_Dataset section_
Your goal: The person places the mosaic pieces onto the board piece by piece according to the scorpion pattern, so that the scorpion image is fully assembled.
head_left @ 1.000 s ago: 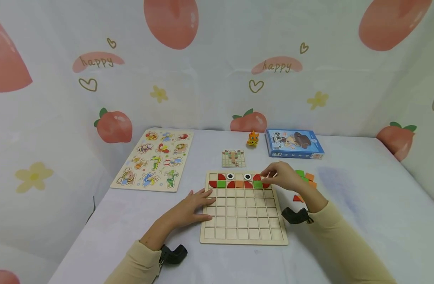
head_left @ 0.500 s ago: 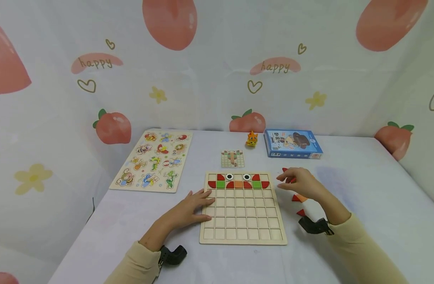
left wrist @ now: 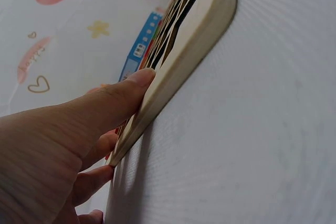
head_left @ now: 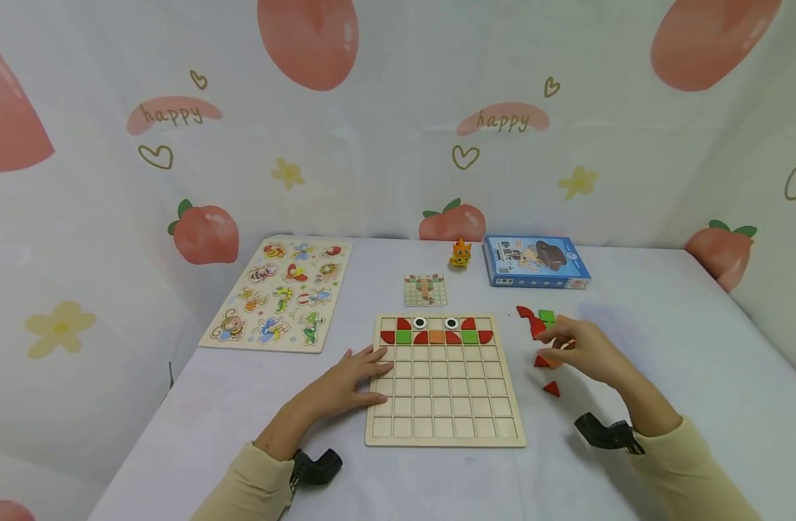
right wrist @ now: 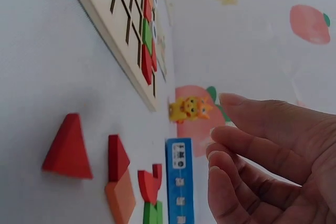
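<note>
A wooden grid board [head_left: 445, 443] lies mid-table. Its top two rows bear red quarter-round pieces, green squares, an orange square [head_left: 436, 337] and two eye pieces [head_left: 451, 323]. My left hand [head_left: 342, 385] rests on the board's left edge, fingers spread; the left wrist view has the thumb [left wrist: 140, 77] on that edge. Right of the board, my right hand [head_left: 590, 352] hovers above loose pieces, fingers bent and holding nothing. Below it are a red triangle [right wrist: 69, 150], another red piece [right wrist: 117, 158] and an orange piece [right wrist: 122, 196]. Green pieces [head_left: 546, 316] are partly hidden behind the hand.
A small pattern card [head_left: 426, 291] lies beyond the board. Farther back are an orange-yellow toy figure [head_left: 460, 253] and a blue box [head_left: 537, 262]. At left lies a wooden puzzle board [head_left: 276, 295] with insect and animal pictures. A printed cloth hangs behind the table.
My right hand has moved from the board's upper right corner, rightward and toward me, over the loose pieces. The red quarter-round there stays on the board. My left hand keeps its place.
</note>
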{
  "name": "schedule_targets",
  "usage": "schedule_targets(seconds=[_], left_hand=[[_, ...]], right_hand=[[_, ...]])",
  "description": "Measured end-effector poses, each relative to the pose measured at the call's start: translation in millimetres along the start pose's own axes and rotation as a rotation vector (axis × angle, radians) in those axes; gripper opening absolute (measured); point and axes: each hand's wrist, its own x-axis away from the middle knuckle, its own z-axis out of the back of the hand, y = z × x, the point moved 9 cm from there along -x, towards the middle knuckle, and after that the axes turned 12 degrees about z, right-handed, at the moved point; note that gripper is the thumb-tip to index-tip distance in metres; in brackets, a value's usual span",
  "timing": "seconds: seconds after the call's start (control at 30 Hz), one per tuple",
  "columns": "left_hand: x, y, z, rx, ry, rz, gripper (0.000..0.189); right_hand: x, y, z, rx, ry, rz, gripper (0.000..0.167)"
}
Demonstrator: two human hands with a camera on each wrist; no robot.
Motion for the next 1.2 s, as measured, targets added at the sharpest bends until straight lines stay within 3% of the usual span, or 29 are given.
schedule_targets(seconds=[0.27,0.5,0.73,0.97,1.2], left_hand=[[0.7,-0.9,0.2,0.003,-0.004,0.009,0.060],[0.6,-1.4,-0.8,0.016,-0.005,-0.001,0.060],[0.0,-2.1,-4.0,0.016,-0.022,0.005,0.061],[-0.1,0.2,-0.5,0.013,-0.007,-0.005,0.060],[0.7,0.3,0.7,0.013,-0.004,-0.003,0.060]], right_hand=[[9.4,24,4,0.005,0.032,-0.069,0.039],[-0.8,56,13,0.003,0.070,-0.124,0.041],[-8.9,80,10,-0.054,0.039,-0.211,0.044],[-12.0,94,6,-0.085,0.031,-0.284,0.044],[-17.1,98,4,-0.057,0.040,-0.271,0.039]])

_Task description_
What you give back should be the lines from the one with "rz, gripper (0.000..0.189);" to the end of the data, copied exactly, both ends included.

_Finished task_
  "columns": "left_hand: x, y, z, rx, ry, rz, gripper (0.000..0.189); right_hand: x, y, z, rx, ry, rz, gripper (0.000..0.167)"
}
Demonstrator: two human hands with a camera on each wrist; no robot.
Motion for the next 1.2 s, as measured, targets added at the sharpest bends until straight lines stay within 3% of the usual span, or 29 are given.
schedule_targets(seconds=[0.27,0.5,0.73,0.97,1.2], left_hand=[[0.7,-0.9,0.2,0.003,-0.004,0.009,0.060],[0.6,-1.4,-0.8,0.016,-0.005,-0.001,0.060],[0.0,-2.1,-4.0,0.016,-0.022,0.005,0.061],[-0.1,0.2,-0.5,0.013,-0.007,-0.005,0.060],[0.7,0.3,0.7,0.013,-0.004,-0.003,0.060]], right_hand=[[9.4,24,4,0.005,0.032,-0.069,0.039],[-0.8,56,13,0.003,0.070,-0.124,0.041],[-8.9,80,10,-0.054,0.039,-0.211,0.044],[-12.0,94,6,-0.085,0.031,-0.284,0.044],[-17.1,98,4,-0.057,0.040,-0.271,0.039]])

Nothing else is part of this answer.